* **Task goal**: Using the listing below, copy exactly the lines from the one containing "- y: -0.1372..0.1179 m" to the one containing "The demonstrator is", both lines included, and no others.

****************************************

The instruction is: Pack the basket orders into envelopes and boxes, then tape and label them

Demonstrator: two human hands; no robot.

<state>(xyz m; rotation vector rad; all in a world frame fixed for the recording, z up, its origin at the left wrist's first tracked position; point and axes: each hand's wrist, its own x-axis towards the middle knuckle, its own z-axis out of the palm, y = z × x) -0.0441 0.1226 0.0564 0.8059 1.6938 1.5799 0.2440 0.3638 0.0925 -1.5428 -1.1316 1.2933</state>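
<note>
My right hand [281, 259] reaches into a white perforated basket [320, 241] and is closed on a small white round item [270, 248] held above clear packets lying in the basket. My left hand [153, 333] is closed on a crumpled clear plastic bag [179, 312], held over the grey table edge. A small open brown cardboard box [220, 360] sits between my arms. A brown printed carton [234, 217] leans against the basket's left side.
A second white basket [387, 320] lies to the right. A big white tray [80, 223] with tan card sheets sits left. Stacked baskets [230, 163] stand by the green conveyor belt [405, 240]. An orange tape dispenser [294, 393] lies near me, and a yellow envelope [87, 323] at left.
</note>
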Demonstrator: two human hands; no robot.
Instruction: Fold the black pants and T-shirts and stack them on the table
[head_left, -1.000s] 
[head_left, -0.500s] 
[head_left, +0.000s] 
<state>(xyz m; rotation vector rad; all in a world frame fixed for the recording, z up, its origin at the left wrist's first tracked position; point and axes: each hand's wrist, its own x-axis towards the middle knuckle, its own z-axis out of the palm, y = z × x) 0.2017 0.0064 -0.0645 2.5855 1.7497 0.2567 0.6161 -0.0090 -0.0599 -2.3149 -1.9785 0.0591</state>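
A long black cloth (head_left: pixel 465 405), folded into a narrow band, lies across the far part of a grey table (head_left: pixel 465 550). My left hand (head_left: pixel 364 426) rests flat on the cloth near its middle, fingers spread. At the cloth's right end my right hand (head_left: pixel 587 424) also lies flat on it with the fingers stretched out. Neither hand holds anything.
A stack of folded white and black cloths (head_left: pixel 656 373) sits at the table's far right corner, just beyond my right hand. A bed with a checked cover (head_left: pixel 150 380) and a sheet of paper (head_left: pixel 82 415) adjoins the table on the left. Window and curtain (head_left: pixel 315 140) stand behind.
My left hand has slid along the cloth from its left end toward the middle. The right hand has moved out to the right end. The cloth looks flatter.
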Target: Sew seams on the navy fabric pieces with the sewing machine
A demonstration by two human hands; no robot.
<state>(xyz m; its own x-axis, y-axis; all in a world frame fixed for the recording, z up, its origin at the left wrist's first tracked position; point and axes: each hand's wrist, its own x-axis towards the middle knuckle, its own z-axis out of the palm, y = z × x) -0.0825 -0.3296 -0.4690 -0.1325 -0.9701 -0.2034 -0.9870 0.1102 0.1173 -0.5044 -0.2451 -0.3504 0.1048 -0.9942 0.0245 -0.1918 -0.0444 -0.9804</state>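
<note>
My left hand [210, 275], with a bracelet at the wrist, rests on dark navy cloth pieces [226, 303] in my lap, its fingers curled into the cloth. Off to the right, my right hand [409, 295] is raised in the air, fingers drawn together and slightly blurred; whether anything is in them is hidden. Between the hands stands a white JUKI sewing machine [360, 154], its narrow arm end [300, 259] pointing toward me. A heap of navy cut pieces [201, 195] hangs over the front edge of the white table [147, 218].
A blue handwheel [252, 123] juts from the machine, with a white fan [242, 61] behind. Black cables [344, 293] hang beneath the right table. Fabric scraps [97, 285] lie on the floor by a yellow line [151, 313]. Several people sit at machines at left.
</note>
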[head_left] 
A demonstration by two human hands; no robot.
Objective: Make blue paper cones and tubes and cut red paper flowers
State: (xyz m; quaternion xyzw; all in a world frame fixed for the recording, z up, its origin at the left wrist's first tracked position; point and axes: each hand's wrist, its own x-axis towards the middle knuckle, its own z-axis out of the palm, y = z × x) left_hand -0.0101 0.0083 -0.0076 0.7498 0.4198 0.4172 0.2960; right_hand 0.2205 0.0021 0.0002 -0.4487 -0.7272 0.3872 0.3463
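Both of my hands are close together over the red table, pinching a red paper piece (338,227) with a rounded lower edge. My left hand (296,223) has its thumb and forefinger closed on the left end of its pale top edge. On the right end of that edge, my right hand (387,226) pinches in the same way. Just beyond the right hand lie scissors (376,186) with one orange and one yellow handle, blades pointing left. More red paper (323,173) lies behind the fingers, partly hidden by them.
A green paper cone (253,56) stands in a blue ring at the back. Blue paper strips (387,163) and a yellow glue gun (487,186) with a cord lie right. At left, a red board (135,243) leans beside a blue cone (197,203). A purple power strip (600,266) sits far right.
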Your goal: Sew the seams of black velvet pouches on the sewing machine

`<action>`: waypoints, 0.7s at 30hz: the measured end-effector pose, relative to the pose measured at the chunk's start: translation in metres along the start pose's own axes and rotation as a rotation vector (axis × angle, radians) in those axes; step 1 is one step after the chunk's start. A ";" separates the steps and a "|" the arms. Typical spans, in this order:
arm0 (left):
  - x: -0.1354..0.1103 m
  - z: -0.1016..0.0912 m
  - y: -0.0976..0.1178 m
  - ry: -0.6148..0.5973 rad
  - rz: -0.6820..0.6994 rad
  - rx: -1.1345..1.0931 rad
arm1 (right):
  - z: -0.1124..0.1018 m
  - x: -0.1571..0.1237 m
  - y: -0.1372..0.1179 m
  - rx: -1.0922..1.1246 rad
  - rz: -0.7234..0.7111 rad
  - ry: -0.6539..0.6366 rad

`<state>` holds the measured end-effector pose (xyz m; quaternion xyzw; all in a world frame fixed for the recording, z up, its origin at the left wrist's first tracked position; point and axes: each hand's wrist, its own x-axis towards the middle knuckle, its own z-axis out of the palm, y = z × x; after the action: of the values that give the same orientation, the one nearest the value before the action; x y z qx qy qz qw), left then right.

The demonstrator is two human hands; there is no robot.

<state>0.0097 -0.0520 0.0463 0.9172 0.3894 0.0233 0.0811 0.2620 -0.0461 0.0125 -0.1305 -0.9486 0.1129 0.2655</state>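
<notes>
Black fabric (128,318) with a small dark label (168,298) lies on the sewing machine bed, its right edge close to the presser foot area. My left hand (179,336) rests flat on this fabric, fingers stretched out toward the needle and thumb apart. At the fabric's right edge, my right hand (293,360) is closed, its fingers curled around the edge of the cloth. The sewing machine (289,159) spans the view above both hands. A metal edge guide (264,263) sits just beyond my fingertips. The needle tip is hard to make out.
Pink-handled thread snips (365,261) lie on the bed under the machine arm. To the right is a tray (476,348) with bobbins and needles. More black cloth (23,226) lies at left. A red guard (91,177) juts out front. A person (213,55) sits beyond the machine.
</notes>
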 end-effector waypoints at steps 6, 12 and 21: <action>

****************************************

* **Response to the task**:
  - y: -0.1372..0.1179 m
  - rx: -1.0922..1.1246 rad
  - rz: -0.7234..0.7111 rad
  - ry: -0.6539..0.6366 rad

`<state>` holds the measured end-effector pose (xyz m; quaternion xyzw; all in a world frame fixed for the recording, z up, its origin at the left wrist's first tracked position; point and axes: each hand's wrist, its own x-axis towards the middle knuckle, its own z-axis out of the palm, y = z × x; after the action: of the values that give the same orientation, the one nearest the value before the action; x y z qx qy qz qw), left then right.

The demonstrator is two human hands; there is no robot.

The answer given above is complete as it stands.